When S&S Cycle opened its doors back in 1958, the first product offered for sale was a solid lifter conversion kit that allowed performance-minded riders to get rid of the troublesome hydraulic units of the day. So if the first product S&S produced allowed performance enthusiasts to get rid of hydraulic tappets (a.k.a. lifters, cam followers, etc.), why are we even talking about them now? Well, that was 55 years ago, and the tappets we have now are a lot better than the ones George J. Smith was eliminating in 1958. Those old lifters were prone to collapse at high rpm, serving as a built-in mechanical rev limiter. If your valve train fails at a certain rpm, it doesn’t matter what other goodies you have in your engine. That’s as fast as your engine is going to turn. Period.
So what are tappets, and what do they do? A tappet is a device that slides or rolls on the cam lobe following the cam profile and translates the eccentric shape of the cam lobe to an up-and-down motion that opens and closes the valves. Harley-Davidson engines use roller tappets, which means they have a small wheel on the lower end that rolls on the cam as it turns. Tappets also provide a way to take up the lash between all the various components in the valve train. Hydraulic tappets contain a hydraulic piston that moves to automatically compensate for engine height growth from thermal expansion, keeping the valve train lash at zero.
Pushrod adjustment is a very frequent topic of phone calls to the S&S tech department. Like most things, it’s pretty simple when you understand it, but with the amount of myth, urban legend, advice from the end of the bar, and plain B.S. floating around, it’s kind of hard to sort out the facts.

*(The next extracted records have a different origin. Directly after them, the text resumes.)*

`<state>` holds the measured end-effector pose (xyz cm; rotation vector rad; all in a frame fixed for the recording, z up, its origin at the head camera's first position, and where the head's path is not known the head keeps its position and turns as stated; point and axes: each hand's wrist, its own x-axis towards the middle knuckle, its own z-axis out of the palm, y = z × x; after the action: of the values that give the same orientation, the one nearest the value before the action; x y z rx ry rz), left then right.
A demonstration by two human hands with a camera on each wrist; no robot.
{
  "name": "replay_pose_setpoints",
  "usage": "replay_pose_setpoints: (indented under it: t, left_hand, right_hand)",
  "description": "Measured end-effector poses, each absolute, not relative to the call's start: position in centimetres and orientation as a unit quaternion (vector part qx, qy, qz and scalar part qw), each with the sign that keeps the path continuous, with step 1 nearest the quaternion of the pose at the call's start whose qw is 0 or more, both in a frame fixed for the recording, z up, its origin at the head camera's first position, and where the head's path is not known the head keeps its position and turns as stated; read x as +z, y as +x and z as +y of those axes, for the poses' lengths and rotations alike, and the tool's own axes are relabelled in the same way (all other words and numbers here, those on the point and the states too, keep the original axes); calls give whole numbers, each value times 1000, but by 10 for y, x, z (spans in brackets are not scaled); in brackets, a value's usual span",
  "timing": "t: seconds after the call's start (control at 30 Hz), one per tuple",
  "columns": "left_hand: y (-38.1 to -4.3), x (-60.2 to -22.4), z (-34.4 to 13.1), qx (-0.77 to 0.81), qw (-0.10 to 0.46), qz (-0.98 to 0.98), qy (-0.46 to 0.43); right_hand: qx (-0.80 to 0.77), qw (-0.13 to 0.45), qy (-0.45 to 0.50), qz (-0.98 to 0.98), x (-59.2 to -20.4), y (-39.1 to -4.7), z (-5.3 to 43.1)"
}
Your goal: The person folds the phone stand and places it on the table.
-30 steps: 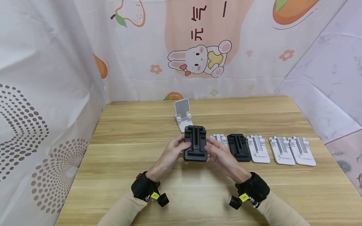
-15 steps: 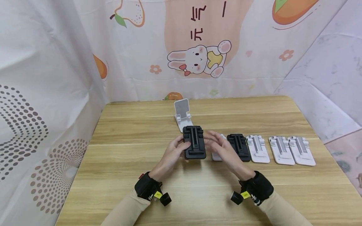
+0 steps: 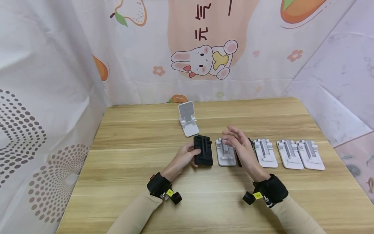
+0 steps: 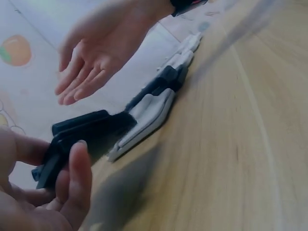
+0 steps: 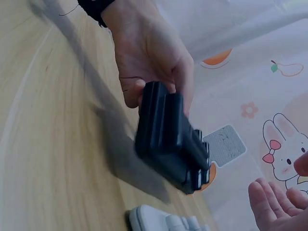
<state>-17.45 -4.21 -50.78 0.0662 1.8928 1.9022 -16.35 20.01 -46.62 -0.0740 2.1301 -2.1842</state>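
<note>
A folded black phone stand is held up off the table in my left hand, thumb on its face and fingers behind. Its shadow falls on the wood in both wrist views. My right hand hovers with loosely extended fingers, holding nothing, over a folded white phone stand and a second black phone stand. That second black one is mostly covered by the right hand in the head view.
An unfolded white phone stand stands at the back of the wooden table. Several folded white stands, such as the far right one, lie in a row to the right. A printed curtain hangs behind the table.
My right hand has let go of the black phone stand and moved right, over the row. My left hand has shifted slightly right and turned the stand a little.
</note>
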Motion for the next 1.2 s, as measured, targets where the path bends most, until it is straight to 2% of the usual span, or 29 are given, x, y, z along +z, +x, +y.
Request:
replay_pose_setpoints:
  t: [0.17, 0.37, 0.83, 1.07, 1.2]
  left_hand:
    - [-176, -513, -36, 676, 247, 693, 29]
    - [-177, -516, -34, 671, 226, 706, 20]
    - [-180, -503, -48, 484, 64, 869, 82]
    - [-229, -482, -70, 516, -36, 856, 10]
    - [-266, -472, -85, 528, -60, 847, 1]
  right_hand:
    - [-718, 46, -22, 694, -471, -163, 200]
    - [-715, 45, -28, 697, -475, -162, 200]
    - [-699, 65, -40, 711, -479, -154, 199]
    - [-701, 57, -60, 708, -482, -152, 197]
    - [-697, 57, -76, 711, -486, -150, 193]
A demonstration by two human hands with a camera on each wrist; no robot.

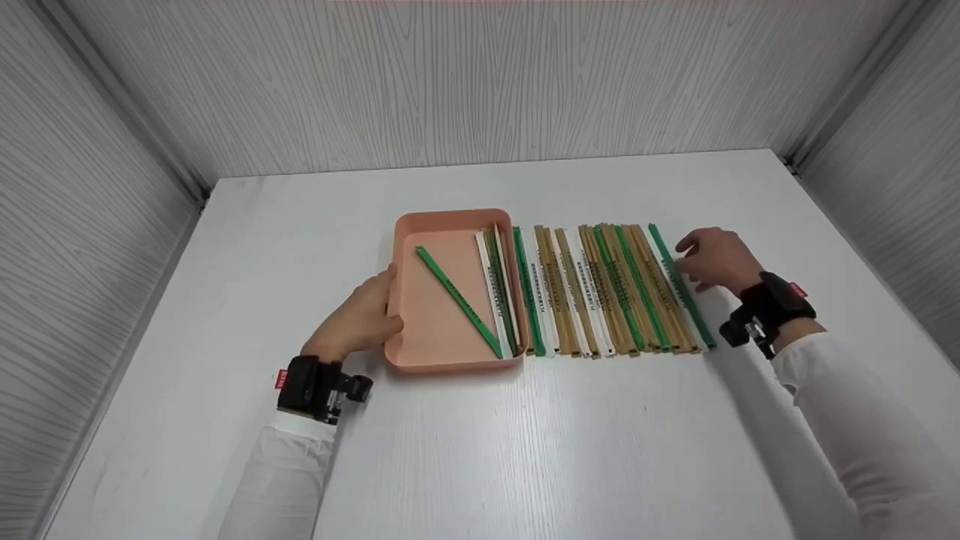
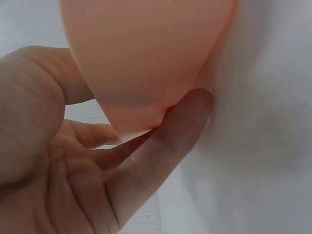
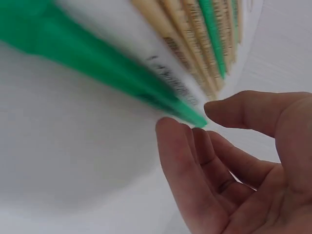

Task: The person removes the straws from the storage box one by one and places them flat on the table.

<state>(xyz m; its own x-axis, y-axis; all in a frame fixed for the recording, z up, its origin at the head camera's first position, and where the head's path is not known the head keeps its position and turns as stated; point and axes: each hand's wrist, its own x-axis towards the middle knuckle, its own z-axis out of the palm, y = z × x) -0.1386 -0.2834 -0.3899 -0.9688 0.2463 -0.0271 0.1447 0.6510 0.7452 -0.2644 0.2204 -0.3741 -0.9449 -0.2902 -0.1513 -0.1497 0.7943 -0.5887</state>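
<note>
A pink tray (image 1: 450,367) sits mid-table, its left wall gripped by my left hand (image 1: 358,315). In the left wrist view, fingers lie along the outside of the tray (image 2: 141,58). Inside it, a green wrapped stick (image 1: 454,296) lies slanted, with several white, green and brown ones (image 1: 492,292) along the right wall. My right hand (image 1: 718,259) is beside the green stick (image 1: 699,319) at the row's right end. The right wrist view shows this hand's thumb and fingers (image 3: 168,146) apart, near the tip of that green stick (image 3: 107,70).
Side by side to the right of the tray lies a row of slim wrapped sticks (image 1: 611,292), brown, white and green with printed text. The white table (image 1: 487,450) is bordered by a grey wood-grain back panel (image 1: 480,90) and side panels.
</note>
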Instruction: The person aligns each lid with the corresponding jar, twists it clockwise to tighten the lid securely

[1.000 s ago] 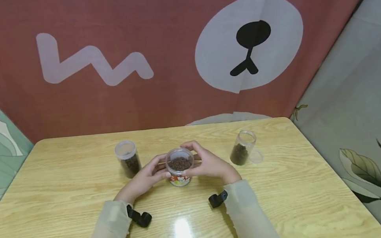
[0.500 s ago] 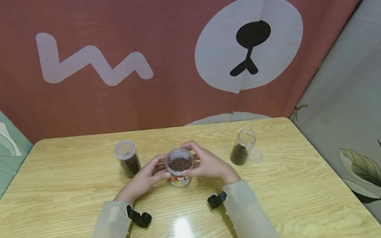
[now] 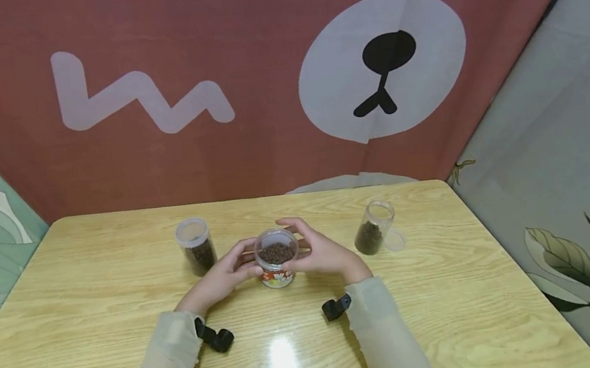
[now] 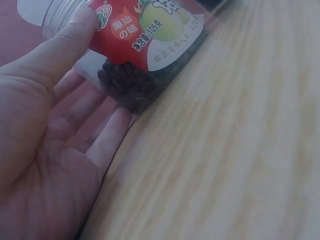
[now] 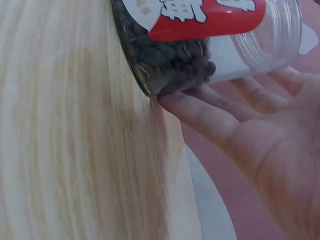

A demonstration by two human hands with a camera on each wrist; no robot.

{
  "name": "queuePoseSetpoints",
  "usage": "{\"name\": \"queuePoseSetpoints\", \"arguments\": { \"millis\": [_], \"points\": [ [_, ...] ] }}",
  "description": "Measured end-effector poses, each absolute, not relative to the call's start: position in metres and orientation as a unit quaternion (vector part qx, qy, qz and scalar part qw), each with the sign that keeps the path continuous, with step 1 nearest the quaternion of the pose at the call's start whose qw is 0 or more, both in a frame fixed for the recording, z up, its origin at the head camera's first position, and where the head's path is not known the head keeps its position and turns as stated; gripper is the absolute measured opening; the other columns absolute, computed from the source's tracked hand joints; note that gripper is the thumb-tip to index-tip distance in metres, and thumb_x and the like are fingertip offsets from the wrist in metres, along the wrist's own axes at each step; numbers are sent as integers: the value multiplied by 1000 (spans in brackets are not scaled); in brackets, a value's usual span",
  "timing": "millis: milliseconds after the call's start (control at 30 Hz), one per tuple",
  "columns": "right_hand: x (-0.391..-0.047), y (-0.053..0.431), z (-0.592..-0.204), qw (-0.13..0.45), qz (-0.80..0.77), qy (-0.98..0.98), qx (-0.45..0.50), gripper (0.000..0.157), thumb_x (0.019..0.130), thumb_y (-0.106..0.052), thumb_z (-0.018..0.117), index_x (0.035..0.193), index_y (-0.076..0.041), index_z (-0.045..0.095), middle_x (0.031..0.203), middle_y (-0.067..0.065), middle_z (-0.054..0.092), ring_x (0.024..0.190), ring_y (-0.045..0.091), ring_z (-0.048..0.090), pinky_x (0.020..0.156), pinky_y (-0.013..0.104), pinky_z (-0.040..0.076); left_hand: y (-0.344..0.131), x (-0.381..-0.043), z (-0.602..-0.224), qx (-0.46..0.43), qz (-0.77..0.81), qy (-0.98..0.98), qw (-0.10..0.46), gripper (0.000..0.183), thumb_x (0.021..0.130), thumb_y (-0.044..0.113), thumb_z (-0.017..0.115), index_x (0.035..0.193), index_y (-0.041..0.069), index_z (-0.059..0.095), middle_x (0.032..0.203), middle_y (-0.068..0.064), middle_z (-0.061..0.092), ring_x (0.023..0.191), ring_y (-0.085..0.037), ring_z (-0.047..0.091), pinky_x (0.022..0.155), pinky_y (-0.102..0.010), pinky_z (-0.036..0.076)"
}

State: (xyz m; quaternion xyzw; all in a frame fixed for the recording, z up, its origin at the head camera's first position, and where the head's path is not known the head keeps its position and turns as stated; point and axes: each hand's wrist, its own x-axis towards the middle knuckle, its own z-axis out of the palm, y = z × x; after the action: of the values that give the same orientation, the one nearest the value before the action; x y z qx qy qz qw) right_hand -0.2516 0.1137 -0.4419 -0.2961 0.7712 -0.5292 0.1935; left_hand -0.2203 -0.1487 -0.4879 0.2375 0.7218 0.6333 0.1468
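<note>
A clear plastic jar (image 3: pixel 277 277) with a red printed label stands at mid-table, its mouth uncovered and small dark brown pieces inside. My left hand (image 3: pixel 222 277) holds it from the left, thumb at the front and fingers reaching behind. From the other side my right hand (image 3: pixel 327 256) grips it, thumb on the front near the rim and forefinger extended behind the rim. The left wrist view shows the thumb (image 4: pixel 75 30) lying against the upper part of the jar (image 4: pixel 150 35). In the right wrist view, fingers (image 5: pixel 200 110) lie along the jar's side (image 5: pixel 225 55).
A lidded jar (image 3: pixel 196 248) of dark pieces stands on the left of the wooden table (image 3: pixel 97 331). To the right is an uncapped jar (image 3: pixel 374 231), partly filled, with a clear round lid (image 3: pixel 395 240) lying beside it. A brown printed cloth (image 3: pixel 263 151) hangs behind the table.
The right forefinger has lifted and straightened slightly by the jar's rim. Otherwise both hands keep their hold, and the head view has shifted a little.
</note>
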Motion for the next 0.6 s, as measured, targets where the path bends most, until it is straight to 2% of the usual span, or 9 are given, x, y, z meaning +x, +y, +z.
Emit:
{"name": "queuePoseSetpoints", "arguments": {
  "millis": [133,300,500,600],
  "points": [
    [-253,115,-443,210,-544,751,-309,81,89,-8,76,157,-12,33,151,10,41,132,37,51,104,48,49,-150,-221,-488,239,634,720,150,62,101,16,64,155,8,35,154,-20,42,141,-41,41,112,-50,42],
    [-253,113,-443,203,-546,753,-307,73,89,-7,78,151,-15,40,146,11,46,128,37,55,101,46,52,-150,-221,-488,242,635,718,149,62,101,16,64,155,8,35,154,-20,42,140,-41,42,111,-48,43],
    [-250,108,-442,184,-525,782,-281,71,86,-18,84,141,-15,40,137,12,53,123,32,59,97,44,54,-150,-220,-488,242,640,715,147,61,100,14,64,154,7,36,153,-20,43,140,-41,42,111,-47,43],
    [-250,108,-442,180,-518,790,-272,75,85,-22,85,143,-16,38,137,11,53,123,31,59,98,45,54,-150,-220,-488,239,641,714,145,61,100,14,64,154,8,36,153,-20,43,140,-41,42,111,-48,43]
  ]
}}
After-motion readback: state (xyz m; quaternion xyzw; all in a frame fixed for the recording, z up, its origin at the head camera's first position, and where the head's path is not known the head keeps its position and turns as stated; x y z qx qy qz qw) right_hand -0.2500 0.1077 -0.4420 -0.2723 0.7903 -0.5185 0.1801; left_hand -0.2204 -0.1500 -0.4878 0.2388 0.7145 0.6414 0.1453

In order to adjust a hydraulic tappet, you must use an adjustable pushrod. Stock engines don’t have adjustable pushrods since the factory relies on the self-adjusting feature of the hydraulic tappets to compensate for any machining tolerances in the construction of the engine as well as thermal expansion. It works just fine in that kind of narrowly defined application, but for a performance engine, adjustable pushrods are pretty handy. They can adjust for cams with non-stock base circles, decked heads, shortened cylinders, special valve jobs, roller rocker arms, and a host of other performance modifications that can affect the valve train.
You start with a cold engine, pull out the spark plugs, and roll the engine over slowly until both tappets for one cylinder are at the lowest point of their travel. The valves should be closed at that point. The pushrod-adjusting screw is turned, shortening the pushrod, until it no longer touches the cup in the top of the tappet. That allows the piston in the tappet to rise to its highest position. Then the pushrod is lengthened until the ball-end just touches the cup. You should just be able to turn the pushrod between the fingers with no shake or rattle—just a little roll. The pushrod is then lengthened in order to push the hydraulic piston in the tappet to the approximate center of its 0.2-inch available travel. The number of turns can vary according to the thread pitch of the adjuster screw. S&S pushrods have 32 threads per inch, so we recommend four turns (or 24 flats) of the adjuster nut. Once the locking nuts are tightened, you have to wait about 10 minutes for the oil to bleed out of the tappets. If the engine is turned over before the tappets have bled down, the valves will not be fully closed and could hit each other. You don’t want that to happen. If the pushrods are loose enough to be turned between your fingers (valves fully closed) after 10 minutes, you can turn the engine over until the tappets on the other cylinder are at their lowest point of travel and adjust them the same way. Pretty simple, really.
Sometimes during a tech call about tappet adjustment, “car guys” will ask, “But where do I stick my feeler gauge?” Being as polite as we are, we rarely tell them where to stick it. We just tell them we don’t use feeler gauges.